◆ **EXERCISE INSTRUCTIONS**
From the listing below, how many lines hold the word "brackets"? Write only the number.

++++++++++

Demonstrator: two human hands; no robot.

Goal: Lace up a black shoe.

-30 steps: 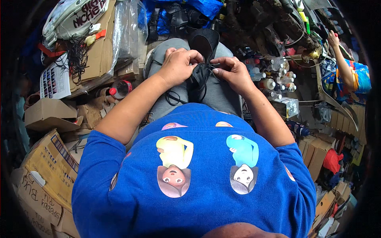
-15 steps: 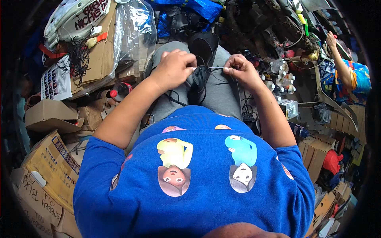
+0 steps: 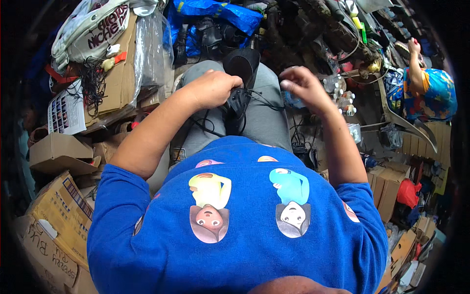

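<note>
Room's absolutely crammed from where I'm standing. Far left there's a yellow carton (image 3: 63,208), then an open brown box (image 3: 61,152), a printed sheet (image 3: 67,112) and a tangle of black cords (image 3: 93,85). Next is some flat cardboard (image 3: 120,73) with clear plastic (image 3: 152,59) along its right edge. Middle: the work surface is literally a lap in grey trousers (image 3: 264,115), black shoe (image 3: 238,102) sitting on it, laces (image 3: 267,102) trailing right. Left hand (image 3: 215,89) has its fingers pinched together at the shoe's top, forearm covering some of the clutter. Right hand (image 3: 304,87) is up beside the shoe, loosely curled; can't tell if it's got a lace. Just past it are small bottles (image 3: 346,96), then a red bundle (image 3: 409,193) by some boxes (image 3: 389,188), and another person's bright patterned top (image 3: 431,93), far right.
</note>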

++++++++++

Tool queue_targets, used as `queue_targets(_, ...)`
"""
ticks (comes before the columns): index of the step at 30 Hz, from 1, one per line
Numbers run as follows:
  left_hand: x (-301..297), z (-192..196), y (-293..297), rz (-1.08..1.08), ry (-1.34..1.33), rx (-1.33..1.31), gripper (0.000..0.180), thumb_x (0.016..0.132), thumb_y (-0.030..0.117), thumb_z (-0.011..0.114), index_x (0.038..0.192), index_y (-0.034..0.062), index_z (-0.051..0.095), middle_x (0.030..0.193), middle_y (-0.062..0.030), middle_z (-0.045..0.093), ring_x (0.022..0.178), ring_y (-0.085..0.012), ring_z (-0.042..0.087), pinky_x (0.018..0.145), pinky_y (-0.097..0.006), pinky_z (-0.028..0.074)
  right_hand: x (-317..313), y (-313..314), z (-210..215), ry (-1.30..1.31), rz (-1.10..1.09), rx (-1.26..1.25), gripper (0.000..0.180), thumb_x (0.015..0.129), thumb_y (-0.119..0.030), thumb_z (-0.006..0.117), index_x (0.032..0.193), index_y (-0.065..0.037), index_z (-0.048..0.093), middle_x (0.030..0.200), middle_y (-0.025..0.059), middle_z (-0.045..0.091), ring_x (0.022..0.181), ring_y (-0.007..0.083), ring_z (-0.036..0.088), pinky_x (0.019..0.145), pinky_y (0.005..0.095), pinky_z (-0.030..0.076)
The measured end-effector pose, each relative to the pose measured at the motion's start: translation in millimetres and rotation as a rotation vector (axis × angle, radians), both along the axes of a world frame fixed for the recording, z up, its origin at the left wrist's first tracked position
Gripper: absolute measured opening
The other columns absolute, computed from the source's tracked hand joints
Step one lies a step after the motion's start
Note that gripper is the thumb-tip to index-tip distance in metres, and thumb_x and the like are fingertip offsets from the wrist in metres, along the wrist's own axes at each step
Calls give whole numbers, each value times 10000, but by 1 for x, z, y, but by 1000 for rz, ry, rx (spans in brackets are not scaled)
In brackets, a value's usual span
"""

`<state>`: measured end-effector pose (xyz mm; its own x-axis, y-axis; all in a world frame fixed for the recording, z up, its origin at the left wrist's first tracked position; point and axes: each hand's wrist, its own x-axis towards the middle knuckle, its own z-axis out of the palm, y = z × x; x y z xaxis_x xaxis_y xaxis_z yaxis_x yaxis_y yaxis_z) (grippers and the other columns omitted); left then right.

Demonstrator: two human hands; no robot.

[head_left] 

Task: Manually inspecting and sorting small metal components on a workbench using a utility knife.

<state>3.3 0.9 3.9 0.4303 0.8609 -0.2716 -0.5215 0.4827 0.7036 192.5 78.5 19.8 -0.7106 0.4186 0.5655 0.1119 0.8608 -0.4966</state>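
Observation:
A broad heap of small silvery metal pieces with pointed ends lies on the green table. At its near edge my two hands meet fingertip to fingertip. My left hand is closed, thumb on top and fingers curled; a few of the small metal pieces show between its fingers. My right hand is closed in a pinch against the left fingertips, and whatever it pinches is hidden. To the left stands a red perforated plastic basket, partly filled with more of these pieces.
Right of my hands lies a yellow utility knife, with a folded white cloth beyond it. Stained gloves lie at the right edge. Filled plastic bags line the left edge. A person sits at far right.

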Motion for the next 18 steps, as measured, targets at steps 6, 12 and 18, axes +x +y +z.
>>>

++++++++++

◆ **SOLUTION**
2